In [1]:
import pandas as pd
from sklearn.feature_extraction.text import TfidfVectorizer
from sklearn.decomposition import LatentDirichletAllocation

In [2]:
df_suicide_detection = pd.read_csv('../../data/prepared/prepared.csv').drop('Unnamed: 0',axis=1)
df_suicide_detection['corpus'] = df_suicide_detection['corpus'].apply(lambda x: x[1:-1].replace("'", "").split(', '))

In [3]:
vectorizer = TfidfVectorizer(max_df=0.95, min_df=2, stop_words='english')
X = vectorizer.fit_transform(df_suicide_detection['corpus'].apply(lambda x: ' '.join(x)))
Y = df_suicide_detection['class'].values

In [4]:
X_suicide = X[Y == 1]
X_non_suicide = X[Y == 0]

In [5]:
lda_model = LatentDirichletAllocation(n_components=5, max_iter=5, learning_method='online', random_state=42)
lda_output = lda_model.fit_transform(X_suicide)

In [6]:
for idx, topic in enumerate(lda_model.components_):
    print(f"Suicide topic {idx+1}:")
    print([vectorizer.get_feature_names_out()[i] for i in topic.argsort()[-10:]])

Suicide topic 1:
['suicideive', 'ambien', 'meand', 'yourselfi', 'balding', 'meit', 'cowardice', 'everyonei', 'emptyi', 'coronavirus']
Suicide topic 2:
['caresi', 'plz', 'cyanide', 'coffin', 'friendsi', 'unimportant', 'peoplei', 'iam', 'canti', 'whywhy']
Suicide topic 3:
['loudly_crying_face', 'ativan', 'toim', 'penis', 'ibuprofen', 'aswell', 'anymoremy', 'dayi', 'blah', 'mg']
Suicide topic 4:
['people', 'time', 'ive', 'know', 'like', 'life', 'feel', 'dont', 'want', 'im']
Suicide topic 5:
['charcoal', 'worki', 'insulin', 'morei', 'rationally', 'euthanasia', 'survivor', 'sea', 'betteri', 'pleasei']


In [7]:
lda_model = LatentDirichletAllocation(n_components=5, max_iter=5, learning_method='online', random_state=42)
lda_output = lda_model.fit_transform(X_non_suicide)

In [8]:
for idx, topic in enumerate(lda_model.components_):
    print(f"Non suicide topic {idx+1}:")
    print([vectorizer.get_feature_names_out()[i] for i in topic.argsort()[-10:]])

Non suicide topic 1:
['smirking_face', 'band', 'username', 'pog', 'america', 'racist', 'white', 'porn', 'men', 'ya']
Non suicide topic 2:
['homies', 'follower', 'face_with_tears_of_joy', 'lady', 'nut', 'cum', 'star', 'pensive_face', 'horny', 'filler']
Non suicide topic 3:
['cock', 'pleading_face', 'draw', 'smh', 'weary_face', 'u200b', 'loudly_crying_face', 'bro', 'smiling_face_with_sunglasses', 'flushed_face']
Non suicide topic 4:
['pc', 'taste', 'tiktok', 'playlist', 'drink', 'trans', 'assignment', 'listening', 'music', 'song']
Non suicide topic 5:
['friend', 'want', 'people', 'day', 'girl', 'know', 'na', 'guy', 'im', 'like']


Texts related to suicide:
1. Emotional themes: These texts are dominated by emotions of desperation, hopelessness, requests for help and mentions of death.
2. Specific vocabulary: Contains words related to suicide methods, medications, and mental and emotional symptoms associated with suicidal thoughts.  
3. Emptiness and desperation: They often mention emptiness, lack of meaning in life, and the desire to end life.

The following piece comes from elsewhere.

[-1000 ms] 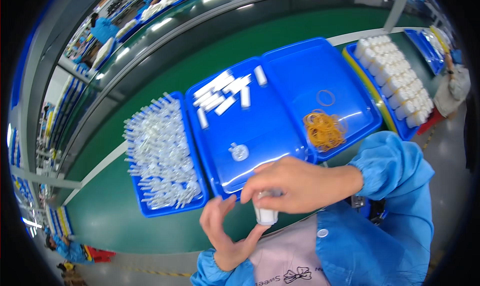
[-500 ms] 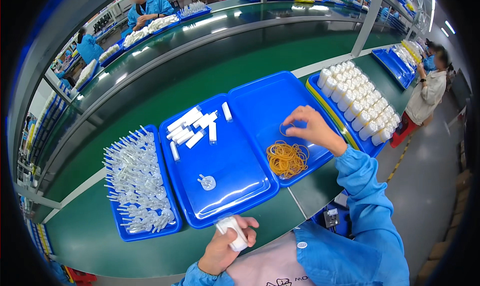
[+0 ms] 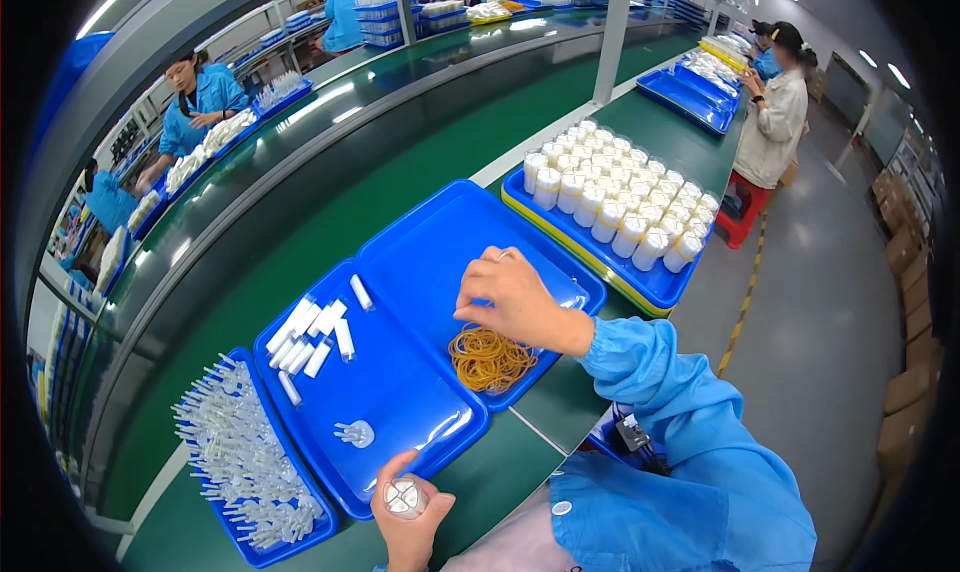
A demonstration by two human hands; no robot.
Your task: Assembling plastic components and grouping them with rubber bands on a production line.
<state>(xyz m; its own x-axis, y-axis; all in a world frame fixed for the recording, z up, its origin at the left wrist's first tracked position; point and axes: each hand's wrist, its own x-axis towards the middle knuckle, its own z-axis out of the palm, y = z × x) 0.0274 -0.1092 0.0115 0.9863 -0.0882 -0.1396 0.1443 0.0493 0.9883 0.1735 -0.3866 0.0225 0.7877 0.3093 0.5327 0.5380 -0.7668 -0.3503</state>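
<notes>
My left hand (image 3: 408, 522) is closed around a round bundle of white pieces (image 3: 405, 497), its end turned up and split into sections by a cross. It is at the near edge of the middle blue tray (image 3: 400, 392), where a clear stemmed plastic piece (image 3: 355, 433) and several white sticks (image 3: 300, 337) lie. My right hand (image 3: 515, 302) is above the right blue tray (image 3: 420, 242), just over a pile of tan rubber bands (image 3: 490, 360). Its fingers are pinched; the rubber band visible in them half a second ago is hidden now.
A left tray is heaped with clear stemmed plastic pieces (image 3: 245, 462). Rows of white bundles (image 3: 610, 192) stand in a blue tray at the far right. Beyond the green bench runs a metal rail (image 3: 250, 187). Co-workers (image 3: 205, 107) sit across the line; another person (image 3: 775, 117) is at the right.
The view has swung right. My left hand has tipped the bundle so its end shows. My right hand has turned over, its back now up, and stays near the rubber bands.
</notes>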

Texts not related to suicide:
1. Cultural Topics: Focus on internet culture, humor, interpersonal relationships, and popular trends.
2. No mentions of suicide: They do not contain specific words related to suicidal thoughts or emotional aspects related to this topic.
3. Everyday life and entertainment: They cover a variety of areas, from technology to everyday conversations and Internet interests.